Exact reproduction required: the lines below from the line with "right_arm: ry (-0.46" to the line with "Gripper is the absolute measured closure", both ends included, and no others.

Excerpts from a dataset
______________________________

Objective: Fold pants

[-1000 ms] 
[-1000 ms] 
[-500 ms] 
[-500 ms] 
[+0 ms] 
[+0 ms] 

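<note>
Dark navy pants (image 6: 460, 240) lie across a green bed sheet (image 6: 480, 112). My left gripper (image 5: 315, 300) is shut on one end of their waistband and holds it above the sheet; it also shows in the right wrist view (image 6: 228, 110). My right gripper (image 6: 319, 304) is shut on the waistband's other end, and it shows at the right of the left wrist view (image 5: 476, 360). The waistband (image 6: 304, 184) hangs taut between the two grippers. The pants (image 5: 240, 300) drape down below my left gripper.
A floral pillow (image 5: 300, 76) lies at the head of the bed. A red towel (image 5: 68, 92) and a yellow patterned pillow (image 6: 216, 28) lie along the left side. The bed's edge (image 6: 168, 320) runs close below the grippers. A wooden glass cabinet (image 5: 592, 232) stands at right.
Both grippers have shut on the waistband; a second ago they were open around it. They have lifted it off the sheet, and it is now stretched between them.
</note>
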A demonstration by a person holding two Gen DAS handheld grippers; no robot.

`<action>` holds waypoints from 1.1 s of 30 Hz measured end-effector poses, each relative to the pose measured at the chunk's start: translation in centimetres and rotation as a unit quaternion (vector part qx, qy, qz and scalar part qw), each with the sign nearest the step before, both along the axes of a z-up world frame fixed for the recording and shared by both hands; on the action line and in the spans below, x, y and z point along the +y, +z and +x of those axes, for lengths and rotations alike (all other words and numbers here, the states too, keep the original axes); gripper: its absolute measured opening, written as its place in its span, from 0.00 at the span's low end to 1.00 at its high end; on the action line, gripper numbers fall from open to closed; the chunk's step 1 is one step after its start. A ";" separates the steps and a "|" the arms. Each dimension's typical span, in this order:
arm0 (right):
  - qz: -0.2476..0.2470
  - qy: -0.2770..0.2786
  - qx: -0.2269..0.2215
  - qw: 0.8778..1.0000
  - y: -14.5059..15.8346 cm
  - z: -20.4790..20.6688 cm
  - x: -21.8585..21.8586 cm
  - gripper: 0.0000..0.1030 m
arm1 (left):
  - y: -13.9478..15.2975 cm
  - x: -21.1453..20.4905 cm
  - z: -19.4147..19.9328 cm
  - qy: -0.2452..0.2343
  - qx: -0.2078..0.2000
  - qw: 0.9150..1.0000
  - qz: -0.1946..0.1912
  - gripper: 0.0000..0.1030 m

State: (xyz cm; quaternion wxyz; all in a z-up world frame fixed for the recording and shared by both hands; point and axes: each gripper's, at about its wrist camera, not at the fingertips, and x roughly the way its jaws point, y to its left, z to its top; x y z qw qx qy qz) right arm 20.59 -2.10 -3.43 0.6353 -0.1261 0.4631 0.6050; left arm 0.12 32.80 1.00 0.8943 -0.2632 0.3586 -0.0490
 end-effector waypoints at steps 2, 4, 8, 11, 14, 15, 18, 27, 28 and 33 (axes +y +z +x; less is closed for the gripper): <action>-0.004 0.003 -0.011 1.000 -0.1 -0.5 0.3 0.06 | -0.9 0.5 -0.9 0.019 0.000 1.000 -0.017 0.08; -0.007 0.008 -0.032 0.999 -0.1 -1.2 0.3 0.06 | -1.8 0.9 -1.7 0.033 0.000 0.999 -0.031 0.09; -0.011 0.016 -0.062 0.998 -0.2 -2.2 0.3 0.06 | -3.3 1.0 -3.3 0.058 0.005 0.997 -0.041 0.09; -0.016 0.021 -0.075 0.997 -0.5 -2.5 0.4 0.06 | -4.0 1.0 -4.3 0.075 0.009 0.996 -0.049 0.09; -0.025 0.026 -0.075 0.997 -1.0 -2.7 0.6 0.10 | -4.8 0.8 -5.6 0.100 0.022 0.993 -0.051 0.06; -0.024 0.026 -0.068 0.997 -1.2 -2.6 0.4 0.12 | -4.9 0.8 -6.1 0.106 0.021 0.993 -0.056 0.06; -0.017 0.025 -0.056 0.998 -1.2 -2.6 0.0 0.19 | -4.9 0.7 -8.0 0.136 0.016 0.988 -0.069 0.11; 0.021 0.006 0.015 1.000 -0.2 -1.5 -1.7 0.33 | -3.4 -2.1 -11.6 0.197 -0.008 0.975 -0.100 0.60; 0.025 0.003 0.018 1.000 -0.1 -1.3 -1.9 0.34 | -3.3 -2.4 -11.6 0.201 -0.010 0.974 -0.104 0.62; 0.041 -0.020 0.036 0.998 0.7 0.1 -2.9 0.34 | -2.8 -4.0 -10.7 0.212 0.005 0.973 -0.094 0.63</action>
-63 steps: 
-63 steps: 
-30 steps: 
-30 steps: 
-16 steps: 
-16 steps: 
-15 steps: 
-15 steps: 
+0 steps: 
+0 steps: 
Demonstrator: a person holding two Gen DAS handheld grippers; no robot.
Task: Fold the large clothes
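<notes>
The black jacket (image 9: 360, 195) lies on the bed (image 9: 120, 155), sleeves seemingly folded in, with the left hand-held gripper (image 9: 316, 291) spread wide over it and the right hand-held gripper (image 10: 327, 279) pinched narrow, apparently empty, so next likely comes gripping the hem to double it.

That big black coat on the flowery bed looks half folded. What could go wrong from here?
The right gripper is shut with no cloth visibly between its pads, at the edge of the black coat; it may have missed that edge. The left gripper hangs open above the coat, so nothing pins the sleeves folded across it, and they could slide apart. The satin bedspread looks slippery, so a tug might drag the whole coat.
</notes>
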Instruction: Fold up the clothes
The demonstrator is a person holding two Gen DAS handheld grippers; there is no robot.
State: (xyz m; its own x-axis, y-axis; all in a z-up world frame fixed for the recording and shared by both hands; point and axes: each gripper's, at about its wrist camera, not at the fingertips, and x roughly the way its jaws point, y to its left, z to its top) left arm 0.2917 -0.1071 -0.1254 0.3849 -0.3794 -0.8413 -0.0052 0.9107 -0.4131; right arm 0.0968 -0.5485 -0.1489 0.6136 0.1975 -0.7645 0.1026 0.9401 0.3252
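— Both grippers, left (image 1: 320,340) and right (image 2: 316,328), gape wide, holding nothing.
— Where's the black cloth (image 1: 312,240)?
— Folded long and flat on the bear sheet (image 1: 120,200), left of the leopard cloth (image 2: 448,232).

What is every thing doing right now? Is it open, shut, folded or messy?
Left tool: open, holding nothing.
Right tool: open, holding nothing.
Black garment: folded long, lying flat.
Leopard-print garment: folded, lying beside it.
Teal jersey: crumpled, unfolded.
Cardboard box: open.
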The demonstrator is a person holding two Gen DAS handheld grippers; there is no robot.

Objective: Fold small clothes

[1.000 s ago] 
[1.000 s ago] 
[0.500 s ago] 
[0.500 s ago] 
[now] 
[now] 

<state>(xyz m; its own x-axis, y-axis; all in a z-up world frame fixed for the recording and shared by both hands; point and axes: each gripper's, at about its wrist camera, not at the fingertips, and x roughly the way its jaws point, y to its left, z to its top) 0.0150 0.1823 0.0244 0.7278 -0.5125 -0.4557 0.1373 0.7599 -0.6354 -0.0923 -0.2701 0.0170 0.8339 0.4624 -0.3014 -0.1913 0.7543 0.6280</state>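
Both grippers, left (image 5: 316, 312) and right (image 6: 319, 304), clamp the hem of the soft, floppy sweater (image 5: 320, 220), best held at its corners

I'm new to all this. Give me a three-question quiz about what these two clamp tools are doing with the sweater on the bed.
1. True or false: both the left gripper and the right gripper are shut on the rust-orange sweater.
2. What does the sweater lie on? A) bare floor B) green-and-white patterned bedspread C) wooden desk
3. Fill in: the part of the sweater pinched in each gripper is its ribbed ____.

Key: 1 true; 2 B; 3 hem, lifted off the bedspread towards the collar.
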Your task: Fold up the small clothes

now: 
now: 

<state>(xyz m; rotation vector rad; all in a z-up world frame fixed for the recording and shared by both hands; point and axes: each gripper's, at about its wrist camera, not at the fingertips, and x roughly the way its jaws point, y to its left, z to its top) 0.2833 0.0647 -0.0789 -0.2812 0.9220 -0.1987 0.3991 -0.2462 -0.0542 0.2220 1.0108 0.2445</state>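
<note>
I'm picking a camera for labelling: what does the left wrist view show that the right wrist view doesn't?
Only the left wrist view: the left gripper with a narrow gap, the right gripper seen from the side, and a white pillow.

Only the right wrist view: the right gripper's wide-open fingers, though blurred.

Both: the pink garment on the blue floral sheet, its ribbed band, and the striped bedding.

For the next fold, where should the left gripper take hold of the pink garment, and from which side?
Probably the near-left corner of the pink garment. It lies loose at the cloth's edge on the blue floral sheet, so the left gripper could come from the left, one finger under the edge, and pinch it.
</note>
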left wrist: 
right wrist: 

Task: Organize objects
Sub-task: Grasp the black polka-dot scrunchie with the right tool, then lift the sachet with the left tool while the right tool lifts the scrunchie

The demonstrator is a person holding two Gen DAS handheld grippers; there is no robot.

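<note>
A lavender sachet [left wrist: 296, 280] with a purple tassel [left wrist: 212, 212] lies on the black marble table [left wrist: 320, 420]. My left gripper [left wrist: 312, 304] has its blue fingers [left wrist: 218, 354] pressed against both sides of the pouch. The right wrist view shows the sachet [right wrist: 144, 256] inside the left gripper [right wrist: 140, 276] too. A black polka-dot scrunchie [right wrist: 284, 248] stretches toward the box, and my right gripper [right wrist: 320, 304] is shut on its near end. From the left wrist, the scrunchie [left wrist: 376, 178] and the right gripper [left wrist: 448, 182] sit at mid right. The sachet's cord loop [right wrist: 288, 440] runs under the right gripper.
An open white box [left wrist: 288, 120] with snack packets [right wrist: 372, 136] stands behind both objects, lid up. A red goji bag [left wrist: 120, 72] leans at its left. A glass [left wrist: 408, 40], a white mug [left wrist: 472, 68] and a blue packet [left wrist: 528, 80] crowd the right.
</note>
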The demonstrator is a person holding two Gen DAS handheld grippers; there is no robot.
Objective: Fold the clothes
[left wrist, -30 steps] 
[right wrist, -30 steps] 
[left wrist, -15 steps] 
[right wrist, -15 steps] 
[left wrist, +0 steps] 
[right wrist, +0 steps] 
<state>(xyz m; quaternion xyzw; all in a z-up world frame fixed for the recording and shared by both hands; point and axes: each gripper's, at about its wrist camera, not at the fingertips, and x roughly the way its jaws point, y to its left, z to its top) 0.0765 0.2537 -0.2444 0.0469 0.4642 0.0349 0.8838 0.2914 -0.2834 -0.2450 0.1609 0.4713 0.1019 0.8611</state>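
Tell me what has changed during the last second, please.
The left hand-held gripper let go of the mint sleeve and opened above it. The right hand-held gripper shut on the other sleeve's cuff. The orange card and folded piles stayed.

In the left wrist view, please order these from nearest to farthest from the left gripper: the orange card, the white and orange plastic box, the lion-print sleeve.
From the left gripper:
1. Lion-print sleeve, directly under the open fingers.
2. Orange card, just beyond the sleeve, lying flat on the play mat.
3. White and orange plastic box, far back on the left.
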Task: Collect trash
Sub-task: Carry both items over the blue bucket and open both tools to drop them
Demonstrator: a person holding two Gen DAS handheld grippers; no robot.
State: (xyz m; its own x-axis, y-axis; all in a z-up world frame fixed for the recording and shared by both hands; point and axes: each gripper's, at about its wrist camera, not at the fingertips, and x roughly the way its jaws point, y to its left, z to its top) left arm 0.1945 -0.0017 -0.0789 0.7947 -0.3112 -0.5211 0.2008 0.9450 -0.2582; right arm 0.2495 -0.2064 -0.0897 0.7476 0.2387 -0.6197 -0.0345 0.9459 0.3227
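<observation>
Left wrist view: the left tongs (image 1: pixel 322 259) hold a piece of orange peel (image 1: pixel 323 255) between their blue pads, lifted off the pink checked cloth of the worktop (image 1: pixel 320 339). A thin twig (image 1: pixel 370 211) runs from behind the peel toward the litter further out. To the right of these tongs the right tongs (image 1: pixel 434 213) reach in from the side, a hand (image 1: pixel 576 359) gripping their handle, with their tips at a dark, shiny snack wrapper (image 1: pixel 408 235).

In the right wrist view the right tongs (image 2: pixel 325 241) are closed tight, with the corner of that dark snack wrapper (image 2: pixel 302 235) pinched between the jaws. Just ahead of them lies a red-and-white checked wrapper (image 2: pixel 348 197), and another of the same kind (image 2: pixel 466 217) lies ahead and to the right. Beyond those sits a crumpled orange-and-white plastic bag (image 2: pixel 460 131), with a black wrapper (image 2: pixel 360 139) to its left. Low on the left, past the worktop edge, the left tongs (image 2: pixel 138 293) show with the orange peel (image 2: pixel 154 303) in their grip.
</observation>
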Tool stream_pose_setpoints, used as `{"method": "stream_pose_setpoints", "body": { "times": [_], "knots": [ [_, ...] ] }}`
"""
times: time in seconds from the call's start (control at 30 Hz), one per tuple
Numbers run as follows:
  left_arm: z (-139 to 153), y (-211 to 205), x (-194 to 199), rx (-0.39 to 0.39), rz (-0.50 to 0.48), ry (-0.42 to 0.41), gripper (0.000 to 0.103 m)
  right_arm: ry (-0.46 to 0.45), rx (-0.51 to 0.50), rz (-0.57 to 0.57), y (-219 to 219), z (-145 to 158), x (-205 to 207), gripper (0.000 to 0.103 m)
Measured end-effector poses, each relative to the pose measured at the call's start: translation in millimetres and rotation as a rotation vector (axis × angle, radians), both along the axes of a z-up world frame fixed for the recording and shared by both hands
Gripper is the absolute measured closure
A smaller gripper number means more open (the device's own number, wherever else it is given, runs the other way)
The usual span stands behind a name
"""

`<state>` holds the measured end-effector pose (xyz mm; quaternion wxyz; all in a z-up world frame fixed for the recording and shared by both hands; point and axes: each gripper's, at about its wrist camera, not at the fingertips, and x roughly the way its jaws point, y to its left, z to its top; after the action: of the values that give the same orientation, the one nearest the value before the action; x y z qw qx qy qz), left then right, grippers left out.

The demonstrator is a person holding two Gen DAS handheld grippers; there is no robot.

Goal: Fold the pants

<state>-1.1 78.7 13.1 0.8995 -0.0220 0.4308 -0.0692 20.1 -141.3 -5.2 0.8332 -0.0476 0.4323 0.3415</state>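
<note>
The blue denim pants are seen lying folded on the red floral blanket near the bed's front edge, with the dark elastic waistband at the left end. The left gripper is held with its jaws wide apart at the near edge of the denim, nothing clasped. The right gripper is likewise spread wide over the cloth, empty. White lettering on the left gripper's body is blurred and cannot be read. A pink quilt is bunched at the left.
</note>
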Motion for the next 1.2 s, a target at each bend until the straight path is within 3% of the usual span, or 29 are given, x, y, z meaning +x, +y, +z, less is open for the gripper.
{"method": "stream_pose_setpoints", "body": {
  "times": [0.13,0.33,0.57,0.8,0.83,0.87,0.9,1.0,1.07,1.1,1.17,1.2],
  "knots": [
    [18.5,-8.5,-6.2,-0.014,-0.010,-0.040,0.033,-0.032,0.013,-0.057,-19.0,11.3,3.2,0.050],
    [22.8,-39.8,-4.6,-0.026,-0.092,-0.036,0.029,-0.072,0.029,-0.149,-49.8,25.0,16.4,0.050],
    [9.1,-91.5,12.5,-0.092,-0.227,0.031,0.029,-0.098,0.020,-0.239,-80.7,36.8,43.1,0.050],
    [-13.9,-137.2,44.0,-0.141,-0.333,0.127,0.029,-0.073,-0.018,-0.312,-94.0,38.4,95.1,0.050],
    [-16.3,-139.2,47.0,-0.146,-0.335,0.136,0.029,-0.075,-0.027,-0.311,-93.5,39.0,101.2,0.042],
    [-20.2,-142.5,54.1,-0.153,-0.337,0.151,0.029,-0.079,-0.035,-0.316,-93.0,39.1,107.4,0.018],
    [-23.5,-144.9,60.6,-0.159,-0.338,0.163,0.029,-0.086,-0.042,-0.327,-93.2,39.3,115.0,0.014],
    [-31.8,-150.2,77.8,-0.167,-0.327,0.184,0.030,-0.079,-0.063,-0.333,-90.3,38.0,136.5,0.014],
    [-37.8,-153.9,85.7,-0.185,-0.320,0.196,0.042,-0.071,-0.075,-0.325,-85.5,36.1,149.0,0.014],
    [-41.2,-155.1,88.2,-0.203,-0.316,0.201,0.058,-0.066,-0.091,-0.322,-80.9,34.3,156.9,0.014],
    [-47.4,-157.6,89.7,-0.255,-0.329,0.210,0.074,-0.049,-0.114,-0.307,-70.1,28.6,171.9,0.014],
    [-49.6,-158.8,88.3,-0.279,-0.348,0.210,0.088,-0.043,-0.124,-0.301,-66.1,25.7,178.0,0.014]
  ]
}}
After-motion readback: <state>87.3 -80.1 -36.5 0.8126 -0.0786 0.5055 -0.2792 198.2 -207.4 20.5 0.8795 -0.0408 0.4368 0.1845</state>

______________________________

RESPONSE AREA ::
  right_arm: ry (-0.46 to 0.45), rx (-0.51 to 0.50), rz (-0.57 to 0.57), y (-219 to 219), z (-145 to 158), x (-205 to 207), gripper (0.000 to 0.103 m)
Measured end-effector poses, each relative to the pose measured at the call's start: translation in millimetres and rotation as a rotation vector (axis × angle, radians), both along the axes of a z-up world frame fixed for the recording and shared by both hands
Gripper is the absolute measured closure

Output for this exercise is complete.